NON-PRECEDENTIAL DECISION - SEE SUPERIOR COURT I.O.P. 65.37

J.D.H., JR.                                :   IN THE SUPERIOR COURT OF
                                           :        PENNSYLVANIA
                                           :
                                           :
               v.                          :
                                           :
M.H.                                       :
                                           :
                     Appellant             :   No. 1245 MDA 2016

                     Appeal from the Order Entered July 1, 2016
                    in the Court of Common Pleas of York County
                     Civil Division at No(s): 2055-FC-001269-03


BEFORE: LAZARUS, J., STABILE, J., and RANSOM, J.

MEMORANDUM BY RANSOM, J.:                            FILED JANUARY 03, 2017

       Appellant, M.H. (“Mother”), appeals, pro se, from the order dated June

28, 2016, and entered on July 1, 2016, in the Court of Common Pleas of

York County, dismissing Mother’s petition to modify custody of her younger

daughter, M.F.H.,1 and making the interim order dated May 12, 2016, and

entered May 13, 2016, a final order. After review, we affirm.

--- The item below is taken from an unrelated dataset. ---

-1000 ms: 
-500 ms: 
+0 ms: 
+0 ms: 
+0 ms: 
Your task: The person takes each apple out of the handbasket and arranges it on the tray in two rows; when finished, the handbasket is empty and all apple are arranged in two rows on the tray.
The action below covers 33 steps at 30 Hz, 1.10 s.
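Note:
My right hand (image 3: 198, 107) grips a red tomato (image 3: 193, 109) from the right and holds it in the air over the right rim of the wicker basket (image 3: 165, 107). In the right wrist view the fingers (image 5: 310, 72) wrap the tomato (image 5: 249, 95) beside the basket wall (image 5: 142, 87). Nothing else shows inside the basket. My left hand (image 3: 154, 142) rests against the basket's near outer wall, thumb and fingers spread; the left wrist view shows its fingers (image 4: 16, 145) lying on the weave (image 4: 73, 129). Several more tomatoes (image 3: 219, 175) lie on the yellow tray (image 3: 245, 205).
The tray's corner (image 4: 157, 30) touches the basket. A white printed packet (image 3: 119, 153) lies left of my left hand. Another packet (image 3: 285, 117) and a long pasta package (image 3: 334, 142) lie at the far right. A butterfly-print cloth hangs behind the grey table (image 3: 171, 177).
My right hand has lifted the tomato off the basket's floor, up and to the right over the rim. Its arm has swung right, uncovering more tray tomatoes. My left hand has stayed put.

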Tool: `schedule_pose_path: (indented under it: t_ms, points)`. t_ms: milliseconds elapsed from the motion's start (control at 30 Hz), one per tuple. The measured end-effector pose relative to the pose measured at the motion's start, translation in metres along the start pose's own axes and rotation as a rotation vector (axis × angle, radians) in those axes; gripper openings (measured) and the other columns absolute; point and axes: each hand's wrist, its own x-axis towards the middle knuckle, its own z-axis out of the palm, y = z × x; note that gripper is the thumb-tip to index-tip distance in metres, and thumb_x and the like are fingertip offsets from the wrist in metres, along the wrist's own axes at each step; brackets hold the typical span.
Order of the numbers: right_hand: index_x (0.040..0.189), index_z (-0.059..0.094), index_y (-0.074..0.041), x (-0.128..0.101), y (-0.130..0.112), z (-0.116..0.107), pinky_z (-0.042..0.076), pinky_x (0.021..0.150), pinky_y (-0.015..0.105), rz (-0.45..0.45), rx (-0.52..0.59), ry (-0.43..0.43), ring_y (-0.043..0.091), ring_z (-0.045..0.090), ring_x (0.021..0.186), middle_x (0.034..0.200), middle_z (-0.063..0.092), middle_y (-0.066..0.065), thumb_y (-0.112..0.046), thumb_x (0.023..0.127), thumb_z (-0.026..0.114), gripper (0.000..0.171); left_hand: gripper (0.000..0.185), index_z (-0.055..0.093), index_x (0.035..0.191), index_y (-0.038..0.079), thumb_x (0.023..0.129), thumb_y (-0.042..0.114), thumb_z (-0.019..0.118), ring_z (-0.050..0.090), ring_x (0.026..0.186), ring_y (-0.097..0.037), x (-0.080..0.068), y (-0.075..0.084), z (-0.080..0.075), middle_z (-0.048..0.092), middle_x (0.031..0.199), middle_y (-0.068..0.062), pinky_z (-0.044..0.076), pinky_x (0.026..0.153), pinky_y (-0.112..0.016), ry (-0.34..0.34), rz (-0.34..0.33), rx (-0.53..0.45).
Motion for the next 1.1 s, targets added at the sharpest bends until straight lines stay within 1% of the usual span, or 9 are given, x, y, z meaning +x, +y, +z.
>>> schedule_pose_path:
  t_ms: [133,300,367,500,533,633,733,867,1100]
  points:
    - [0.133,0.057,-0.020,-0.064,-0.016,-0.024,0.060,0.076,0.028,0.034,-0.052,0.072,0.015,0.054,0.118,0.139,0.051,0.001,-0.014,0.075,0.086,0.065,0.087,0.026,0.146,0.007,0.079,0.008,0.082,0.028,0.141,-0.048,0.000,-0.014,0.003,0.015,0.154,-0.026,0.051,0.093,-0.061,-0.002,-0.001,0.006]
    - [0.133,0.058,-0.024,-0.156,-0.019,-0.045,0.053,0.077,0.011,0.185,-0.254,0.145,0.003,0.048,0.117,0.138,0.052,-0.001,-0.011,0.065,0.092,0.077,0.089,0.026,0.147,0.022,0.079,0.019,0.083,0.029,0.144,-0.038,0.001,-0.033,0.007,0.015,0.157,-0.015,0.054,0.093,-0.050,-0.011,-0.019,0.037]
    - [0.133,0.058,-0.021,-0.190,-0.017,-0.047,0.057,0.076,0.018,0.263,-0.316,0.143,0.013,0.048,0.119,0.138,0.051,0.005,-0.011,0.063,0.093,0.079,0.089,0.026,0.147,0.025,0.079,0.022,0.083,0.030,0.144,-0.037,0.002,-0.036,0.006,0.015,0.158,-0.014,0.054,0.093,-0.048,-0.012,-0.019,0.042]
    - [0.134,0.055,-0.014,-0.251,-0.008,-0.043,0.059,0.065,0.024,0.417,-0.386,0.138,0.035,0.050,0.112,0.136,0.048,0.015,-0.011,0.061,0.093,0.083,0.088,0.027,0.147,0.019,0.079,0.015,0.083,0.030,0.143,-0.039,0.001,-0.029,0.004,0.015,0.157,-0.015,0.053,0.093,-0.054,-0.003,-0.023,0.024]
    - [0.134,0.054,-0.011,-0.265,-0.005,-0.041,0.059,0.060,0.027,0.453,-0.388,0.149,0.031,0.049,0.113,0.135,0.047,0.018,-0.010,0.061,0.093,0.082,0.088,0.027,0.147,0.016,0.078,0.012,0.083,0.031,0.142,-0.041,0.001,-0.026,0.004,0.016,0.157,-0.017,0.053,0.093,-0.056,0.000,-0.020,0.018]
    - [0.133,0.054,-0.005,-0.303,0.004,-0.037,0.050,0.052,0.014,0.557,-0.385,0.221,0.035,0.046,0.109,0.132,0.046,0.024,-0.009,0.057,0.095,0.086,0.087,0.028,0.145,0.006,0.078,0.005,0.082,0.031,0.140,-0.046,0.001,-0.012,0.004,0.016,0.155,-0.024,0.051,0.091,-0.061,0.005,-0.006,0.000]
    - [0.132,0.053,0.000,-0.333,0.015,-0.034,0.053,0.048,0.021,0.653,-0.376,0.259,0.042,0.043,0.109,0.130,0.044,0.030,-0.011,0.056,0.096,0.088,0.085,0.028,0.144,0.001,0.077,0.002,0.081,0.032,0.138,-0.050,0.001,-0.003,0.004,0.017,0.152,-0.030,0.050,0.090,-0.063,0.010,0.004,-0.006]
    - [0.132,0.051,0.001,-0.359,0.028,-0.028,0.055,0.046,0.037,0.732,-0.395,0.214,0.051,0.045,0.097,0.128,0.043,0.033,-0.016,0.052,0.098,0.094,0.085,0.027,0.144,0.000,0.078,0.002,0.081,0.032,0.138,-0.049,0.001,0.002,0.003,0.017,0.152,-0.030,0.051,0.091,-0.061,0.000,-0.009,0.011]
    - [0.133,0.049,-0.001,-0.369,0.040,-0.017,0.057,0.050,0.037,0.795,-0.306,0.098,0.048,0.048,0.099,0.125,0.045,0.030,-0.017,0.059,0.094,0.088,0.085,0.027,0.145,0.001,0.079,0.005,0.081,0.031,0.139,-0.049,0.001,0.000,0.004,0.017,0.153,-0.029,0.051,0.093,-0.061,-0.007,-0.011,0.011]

       The trial court summarized the relevant procedural and factual history,

in part, as follows:

             The parties were before this Court for a custody trial on
       March 3, 2016. On March 21, 2016, this [c]ourt entered an
       Opinion and Order directing Father to have sole legal custody
       and primary physical custody with Mother having rights of partial
       physical custody. On April 1, 2016, Defendant, Mother, filed a
____________________________________________


1
 While Mother and J.D.H., Jr. (“Father”) have an older daughter, as well, the
order in question only involves their younger daughter.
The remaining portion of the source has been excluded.